◆ What you will do: From the entries below, transcribe exactly the lines between the line holding "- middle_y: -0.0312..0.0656" and the line holding "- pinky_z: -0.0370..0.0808", inclusive; skip all other lines.

Data entries:
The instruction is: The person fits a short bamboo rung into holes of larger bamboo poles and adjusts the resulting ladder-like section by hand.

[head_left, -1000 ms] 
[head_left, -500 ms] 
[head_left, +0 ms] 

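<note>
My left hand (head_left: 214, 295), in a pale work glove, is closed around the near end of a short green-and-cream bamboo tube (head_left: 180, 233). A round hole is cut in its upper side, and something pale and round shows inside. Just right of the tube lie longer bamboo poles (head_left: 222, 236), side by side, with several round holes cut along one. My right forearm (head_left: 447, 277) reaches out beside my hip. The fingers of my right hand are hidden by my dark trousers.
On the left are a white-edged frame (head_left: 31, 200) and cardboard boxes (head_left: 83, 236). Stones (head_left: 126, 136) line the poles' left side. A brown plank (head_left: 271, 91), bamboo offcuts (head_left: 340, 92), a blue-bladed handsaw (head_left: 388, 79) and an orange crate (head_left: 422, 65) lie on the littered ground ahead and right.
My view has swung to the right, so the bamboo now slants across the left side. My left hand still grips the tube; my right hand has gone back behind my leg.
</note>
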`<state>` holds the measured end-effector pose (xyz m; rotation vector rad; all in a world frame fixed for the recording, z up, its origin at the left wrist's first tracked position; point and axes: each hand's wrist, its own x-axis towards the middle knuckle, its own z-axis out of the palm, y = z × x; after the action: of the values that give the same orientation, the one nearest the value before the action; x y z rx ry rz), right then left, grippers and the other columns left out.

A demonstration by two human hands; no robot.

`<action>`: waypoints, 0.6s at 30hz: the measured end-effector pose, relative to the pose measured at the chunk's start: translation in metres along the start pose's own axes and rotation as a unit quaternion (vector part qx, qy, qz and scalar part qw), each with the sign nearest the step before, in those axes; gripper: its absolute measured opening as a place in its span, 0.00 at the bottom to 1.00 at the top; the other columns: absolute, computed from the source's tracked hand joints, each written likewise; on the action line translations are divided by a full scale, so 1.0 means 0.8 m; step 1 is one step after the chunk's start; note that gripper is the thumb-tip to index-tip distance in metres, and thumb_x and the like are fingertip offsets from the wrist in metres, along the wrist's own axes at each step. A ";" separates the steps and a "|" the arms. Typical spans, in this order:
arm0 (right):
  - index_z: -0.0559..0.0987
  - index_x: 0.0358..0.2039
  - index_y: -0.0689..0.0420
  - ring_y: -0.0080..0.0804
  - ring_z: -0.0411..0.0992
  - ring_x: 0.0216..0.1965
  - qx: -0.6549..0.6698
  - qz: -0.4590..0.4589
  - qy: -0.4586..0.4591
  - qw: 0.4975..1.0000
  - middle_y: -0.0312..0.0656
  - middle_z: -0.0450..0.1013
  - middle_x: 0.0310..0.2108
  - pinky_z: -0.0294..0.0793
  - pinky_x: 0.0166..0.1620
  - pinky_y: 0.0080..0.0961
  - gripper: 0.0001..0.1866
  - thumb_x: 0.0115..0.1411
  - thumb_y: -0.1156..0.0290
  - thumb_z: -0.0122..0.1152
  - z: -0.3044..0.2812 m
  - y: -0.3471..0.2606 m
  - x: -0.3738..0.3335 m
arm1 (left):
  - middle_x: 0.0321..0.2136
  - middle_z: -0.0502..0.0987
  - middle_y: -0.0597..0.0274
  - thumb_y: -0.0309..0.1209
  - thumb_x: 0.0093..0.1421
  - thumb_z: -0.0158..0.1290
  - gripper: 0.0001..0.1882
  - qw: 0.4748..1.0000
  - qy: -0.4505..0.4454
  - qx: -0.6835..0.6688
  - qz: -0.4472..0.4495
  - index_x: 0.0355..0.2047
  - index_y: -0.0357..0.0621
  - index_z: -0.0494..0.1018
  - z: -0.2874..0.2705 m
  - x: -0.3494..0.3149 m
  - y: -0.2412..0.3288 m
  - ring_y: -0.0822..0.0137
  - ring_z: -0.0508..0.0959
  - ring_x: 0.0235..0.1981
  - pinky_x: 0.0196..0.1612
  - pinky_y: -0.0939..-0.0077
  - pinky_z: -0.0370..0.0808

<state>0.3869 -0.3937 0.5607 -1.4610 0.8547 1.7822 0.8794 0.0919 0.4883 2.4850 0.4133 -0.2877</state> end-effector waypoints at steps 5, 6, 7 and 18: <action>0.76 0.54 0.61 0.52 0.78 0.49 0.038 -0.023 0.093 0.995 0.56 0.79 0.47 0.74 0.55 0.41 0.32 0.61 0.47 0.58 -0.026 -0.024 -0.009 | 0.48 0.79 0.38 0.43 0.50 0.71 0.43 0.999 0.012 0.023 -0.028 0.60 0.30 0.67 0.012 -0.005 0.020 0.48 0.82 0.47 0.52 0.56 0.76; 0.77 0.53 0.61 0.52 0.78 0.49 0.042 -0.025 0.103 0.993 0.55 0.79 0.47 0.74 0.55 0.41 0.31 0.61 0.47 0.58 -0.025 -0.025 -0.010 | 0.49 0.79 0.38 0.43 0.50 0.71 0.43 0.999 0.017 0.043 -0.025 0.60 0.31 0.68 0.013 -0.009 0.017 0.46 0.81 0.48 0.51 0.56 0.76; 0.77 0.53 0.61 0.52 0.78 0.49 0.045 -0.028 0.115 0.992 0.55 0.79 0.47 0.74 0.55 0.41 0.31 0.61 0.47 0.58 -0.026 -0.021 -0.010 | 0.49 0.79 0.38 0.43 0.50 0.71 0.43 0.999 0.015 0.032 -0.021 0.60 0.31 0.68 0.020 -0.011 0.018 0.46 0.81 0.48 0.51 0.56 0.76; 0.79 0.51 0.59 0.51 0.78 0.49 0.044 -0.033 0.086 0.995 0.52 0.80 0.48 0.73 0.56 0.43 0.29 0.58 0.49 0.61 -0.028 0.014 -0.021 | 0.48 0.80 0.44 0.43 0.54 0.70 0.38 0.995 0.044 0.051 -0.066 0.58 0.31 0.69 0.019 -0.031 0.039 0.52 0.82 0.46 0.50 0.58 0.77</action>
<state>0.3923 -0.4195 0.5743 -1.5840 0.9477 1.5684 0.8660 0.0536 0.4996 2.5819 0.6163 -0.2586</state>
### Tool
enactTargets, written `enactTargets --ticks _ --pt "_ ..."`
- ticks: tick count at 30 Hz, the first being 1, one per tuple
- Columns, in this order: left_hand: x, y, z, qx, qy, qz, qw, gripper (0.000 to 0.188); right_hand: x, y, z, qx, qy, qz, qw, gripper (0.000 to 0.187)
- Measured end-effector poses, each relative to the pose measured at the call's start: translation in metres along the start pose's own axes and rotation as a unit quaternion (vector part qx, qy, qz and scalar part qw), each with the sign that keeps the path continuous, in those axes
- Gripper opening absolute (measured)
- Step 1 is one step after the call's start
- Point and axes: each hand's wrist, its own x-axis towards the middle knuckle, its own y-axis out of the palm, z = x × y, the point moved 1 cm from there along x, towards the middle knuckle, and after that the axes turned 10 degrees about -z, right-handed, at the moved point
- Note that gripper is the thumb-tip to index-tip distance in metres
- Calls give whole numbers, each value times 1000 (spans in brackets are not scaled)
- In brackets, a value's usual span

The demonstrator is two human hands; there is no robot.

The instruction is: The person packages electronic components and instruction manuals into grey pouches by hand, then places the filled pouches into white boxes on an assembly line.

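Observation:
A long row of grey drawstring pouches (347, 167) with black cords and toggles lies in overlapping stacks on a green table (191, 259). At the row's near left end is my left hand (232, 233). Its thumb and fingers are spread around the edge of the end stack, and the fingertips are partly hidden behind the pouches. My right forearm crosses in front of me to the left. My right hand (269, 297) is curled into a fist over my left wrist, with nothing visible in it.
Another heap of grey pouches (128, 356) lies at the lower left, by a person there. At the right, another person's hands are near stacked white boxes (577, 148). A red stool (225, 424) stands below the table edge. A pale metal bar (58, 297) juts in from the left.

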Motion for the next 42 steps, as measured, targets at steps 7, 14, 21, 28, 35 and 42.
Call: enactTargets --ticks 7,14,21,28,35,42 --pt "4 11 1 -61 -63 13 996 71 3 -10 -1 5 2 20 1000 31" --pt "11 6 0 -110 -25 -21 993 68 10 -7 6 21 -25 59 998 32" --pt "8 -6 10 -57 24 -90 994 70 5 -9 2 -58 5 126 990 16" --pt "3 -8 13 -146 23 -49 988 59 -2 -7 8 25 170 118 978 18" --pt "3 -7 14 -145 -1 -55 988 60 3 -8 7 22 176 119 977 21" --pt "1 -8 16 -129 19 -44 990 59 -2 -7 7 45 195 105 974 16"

◆ Exercise answer:
  - middle_y: -0.0312..0.0656
  - middle_z: -0.0450..0.1013
  - middle_x: 0.0310..0.2108
  - pinky_z: -0.0294..0.0793
  - pinky_x: 0.0166..0.1620
  - pinky_y: 0.0080..0.0961
  - gripper: 0.0001..0.1866
  - thumb_x: 0.0115..0.1411
  - thumb_y: -0.1156..0.0290
  - thumb_z: -0.0122..0.1152
  - z: -0.3044..0.2812 m
  - y: -0.3471..0.2606 m
  - x: -0.3738..0.3335 m
arm1 (left):
  - middle_x: 0.0321..0.2136
  - middle_z: -0.0502..0.0987
  - middle_y: -0.0597..0.0274
  - thumb_y: -0.0309..0.1209
  - thumb_x: 0.0093..0.1421
  - thumb_z: -0.0158..0.1290
  - gripper: 0.0001..0.1882
  - qw: 0.4748..1.0000
  - qy: -0.4505..0.4454
  - qx: -0.6835..0.6688
  - qz: -0.4472..0.4495
  - index_x: 0.0355..0.2047
  - index_y: -0.0357..0.0621
  - index_z: -0.0494..0.1018
  - z: -0.2874..0.2705 m
  - x: -0.3494..0.3149 m
  - y: -0.2412..0.3288 m
  - ring_y: -0.0822..0.0137
  - ring_z: -0.0508..0.0959
  - ring_x: 0.0235..0.1981
  - pinky_x: 0.0196..0.1612
  - pinky_y: -0.0939..-0.0077
  - pinky_z: -0.0370..0.0808

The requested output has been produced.